→ Required work
None of the pictures should be copied, though every line of the listing must be printed exactly.

→ Stored data
▶

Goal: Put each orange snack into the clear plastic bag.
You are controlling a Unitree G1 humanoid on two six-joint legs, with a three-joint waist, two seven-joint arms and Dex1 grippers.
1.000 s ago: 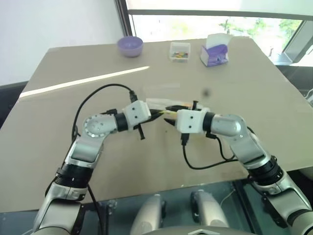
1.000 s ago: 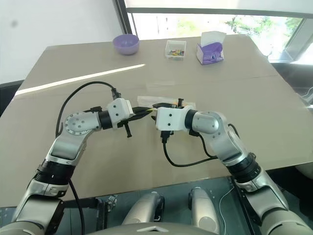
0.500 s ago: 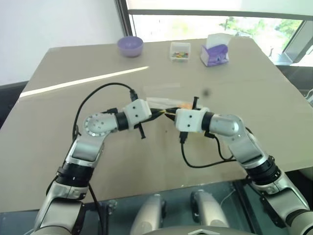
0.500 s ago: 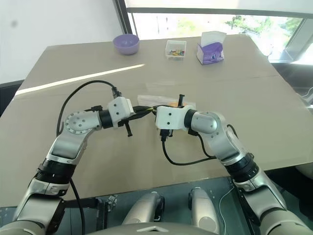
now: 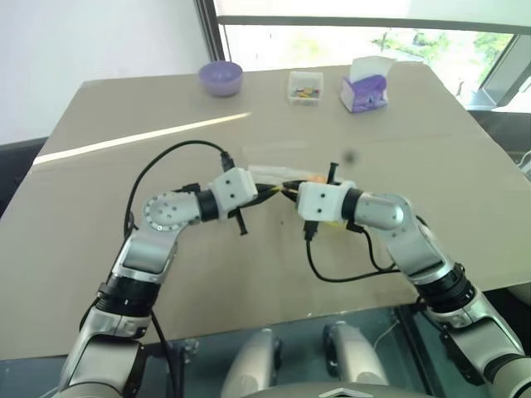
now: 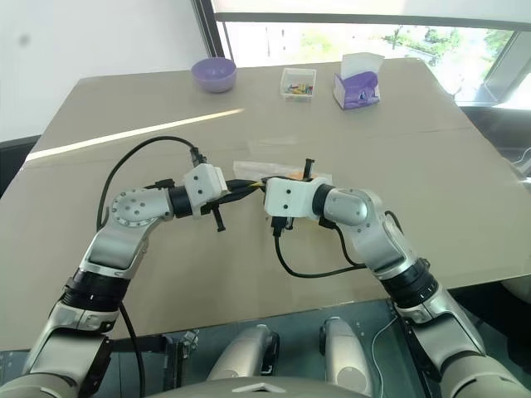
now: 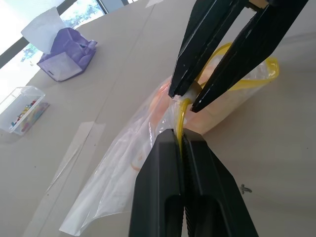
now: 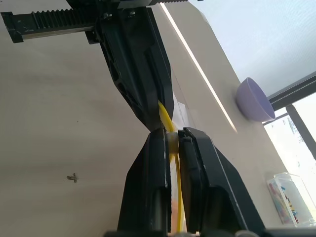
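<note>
You have one clear plastic bag (image 7: 118,182) mid-surface, one orange snack (image 7: 165,101) inside it, two hands, left hand (image 5: 278,191) and right hand (image 5: 286,191), one purple bowl (image 5: 221,78) far left, one small clear box (image 5: 304,86), one tissue box (image 5: 363,88) far right.

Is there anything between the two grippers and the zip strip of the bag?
Nothing visible. The left gripper and the right gripper both pinch the yellow zip strip of the clear plastic bag directly.

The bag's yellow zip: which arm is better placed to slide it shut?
Probably the right. The left tool and right tool pinch the yellow zip strip side by side, but its open stretch lies beyond the right tool; the left can anchor.
</note>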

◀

→ Answer for this exercise
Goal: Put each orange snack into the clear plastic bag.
You are controlling a Unitree G1 humanoid on two six-joint legs, with a three-joint waist, two seven-joint arms and Dex1 grippers.
1.000 s ago: 
1.000 s ago: 
0.500 s ago: 
0.500 s ago: 
now: 
now: 
now: 
now: 
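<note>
You have one clear plastic bag (image 7: 118,182) mid-surface, one orange snack (image 7: 165,101) inside it, two hands, left hand (image 5: 278,191) and right hand (image 5: 286,191), one purple bowl (image 5: 221,78) far left, one small clear box (image 5: 304,86), one tissue box (image 5: 363,88) far right.

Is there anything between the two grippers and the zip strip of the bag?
Nothing visible. The left gripper and the right gripper both pinch the yellow zip strip of the clear plastic bag directly.

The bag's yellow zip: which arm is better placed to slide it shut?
Probably the right. The left tool and right tool pinch the yellow zip strip side by side, but its open stretch lies beyond the right tool; the left can anchor.
</note>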

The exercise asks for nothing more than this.